Sebagai manusia biasa Syafrudin tetap manusia tidak sempurna, tapi sebagai ekonom dan teknokrat pada masanya ia hampir tanpa cela. Argumen ini berdasar pada fakta-fakta historis yang menunjukkan bahwa Syafrudin dalam pemikirannya sangat pro-rakyat. Ekonomi kerakyatan, yang secara garis besar adalah kebijakan industrialisasi pedesaan melalui penerapan teknologi tepat guna dengan investasi negara merupakan buah pemikiran orisinil darinya (hlm 105). Tidak mengherankan Syafruddin ketika itu berpolemik dengan Sumitro Djojohadikusumo yang lebih memilih kebijakan ekonomi liberal, dengan cara mengundang modal asing guna mempercepat pertumbuhan ekonomi Indonesia yang sedang terpuruk di tahun 1950-an.

“Pelurusan” Sejarah
Menurut Jose Saramago, sastrawan Portugal peraih nobel itu “sejarah resmi adalah fiksi”. Ia menyatakan bahwa proses rekonstruksi sejarah dimulai dengan pengumpulan fakta-fakta, lalu menyeleksi fakta tersebut; mana yang harus di buang dan dipakai, untuk selanjutnya baru memasuki tahap penulisan. Fase-fase ini membuat sejarawan hanya bisa menulis peristiwa-peristiwa dan tokoh-tokoh tertentu, dan dengan begitu mereka menghilangkan yang lain. Hal ini berarti sejarah resmi juga bermakna sejarah institusional dalam pengertian bahwa sejarah legitimated menurut kekuasaan adalah fiksi. Fiksi di sini merujuk pada makna yang lebih provokatif dan negatif, bukan untuk prosa dalam karya sastra melainkan bahwa sejarah merupakan kebohongan itu sendiri.

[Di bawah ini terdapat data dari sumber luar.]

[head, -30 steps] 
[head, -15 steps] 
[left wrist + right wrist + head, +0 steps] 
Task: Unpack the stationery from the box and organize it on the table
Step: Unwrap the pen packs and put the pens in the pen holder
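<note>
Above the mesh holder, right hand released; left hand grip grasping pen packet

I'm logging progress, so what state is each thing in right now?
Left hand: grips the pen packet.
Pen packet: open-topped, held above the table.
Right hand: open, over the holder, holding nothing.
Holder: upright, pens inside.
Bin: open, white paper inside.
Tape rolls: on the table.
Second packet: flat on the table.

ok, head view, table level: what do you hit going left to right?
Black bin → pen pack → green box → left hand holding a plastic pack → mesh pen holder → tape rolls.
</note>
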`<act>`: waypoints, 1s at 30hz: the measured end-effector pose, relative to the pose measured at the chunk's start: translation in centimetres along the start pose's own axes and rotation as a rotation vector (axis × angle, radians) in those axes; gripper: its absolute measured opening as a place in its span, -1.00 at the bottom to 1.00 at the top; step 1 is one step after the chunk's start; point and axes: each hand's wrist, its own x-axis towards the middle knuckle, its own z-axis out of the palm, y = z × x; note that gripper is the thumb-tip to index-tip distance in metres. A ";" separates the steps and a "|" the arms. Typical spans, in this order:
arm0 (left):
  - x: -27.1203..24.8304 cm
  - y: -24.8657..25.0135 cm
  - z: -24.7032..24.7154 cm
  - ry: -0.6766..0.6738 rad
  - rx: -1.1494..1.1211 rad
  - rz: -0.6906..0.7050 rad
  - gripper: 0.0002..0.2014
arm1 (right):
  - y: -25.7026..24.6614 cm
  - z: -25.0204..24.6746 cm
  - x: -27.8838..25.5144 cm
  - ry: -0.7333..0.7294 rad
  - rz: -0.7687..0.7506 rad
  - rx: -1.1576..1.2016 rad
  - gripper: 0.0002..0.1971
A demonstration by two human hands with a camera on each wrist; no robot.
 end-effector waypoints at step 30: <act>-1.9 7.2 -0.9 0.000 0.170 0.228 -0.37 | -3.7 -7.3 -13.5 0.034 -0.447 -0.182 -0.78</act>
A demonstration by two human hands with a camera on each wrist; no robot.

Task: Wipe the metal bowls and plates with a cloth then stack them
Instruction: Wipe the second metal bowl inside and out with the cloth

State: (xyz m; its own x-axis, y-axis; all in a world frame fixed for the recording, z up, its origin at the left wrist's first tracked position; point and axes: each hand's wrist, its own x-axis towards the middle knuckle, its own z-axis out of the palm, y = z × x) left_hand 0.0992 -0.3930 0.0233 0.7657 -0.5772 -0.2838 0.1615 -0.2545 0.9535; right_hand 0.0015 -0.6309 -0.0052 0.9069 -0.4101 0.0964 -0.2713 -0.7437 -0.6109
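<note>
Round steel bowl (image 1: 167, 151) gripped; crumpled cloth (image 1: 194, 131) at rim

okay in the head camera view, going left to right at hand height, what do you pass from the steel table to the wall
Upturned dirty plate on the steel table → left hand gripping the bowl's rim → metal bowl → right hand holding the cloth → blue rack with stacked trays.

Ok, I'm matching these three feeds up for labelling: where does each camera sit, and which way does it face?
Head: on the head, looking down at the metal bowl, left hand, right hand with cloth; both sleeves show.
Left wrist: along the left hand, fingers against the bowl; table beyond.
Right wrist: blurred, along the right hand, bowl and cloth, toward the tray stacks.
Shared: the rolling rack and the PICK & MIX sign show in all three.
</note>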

Apa yang dinyatakan Saramago tersebut relevan dengan kenyataan yang terjadi di Indonesia. Di negeri ini, kebohongan sejarah telah menjadi sudut paling kelam yang traumatik. Bagaimana tidak, karena kebohongan ini tak terhitung tragika-tragika terjadi pada manusia-manusia yang sengaja dikambing-hitamkan atas nama kepentingan nasional; pembantaian, penyiksaan, pembuangan, dan pengucilan sosial menimpa orang-orang yang dianggap tak “layak bertempat dalam sejarah”. Dalam konteks yang lebih sempit tidak diakuinya banyak tokoh yang berjasa kepada bangsa dan negara sebagai pahlawan nasional, adalah bukti nyata akibat manipulasi sejarah yang bergantung pada selera penguasa.

Secara implisit penulisnya bermaksud melawan tren fiksi dalam sejarah tersebut. Menurutnya, “ia (Syafrudin) merupakan tokoh yang dilupakan hanya karena tidak ikut berperang mengusung senjata” (hlm 62). Perannya seakan sengaja dikerdilkan, baik itu oleh Orde Lama maupun Orde Baru karena terbukti terlibat dalam PRRI pada 1958 dan Petisi 50. Padahal, pada masa awal kemerdekaan, ia adalah orang yang paling berjasa memimpin Pemerintahan Darurat RI di Bukittinggi. Ketika itu, Yogyakarta sebagai ibu kota negara lumpuh akibar Agresi Militer Belanda Kedua (1948). Di bawah Syafrudin, PDRI berhasil menjaga kelangsungan revolusi kemerdekaan. Hatta dalam memoarnya menyebut Syafrudin sebagai presiden selama 207 hari (Tempo, November 2011).


*****
Buku ini cocok dimiliki oleh semua kalangan yang memiliki ketertarikan kepada biografi dan sejarah pemikiran. Khususnya biografi pemikiran tokoh nasional yang terlupakan. Tersebab, selain ditulis oleh seorang pakar yang kapasitas intelektualnya tidak perlu diragukan lagi, kemudian bobot-isi buku yang padat dan menarik, juga sudut pandang penulisnya yang mencoba menawarkan wacana kritis; bahwa pahlawan (nasional) tidak harus selalu pejuang yang bertempur secara fisik tapi juga bisa dengan jalan lain. Salah satunya adalah melalui perjuangan ide.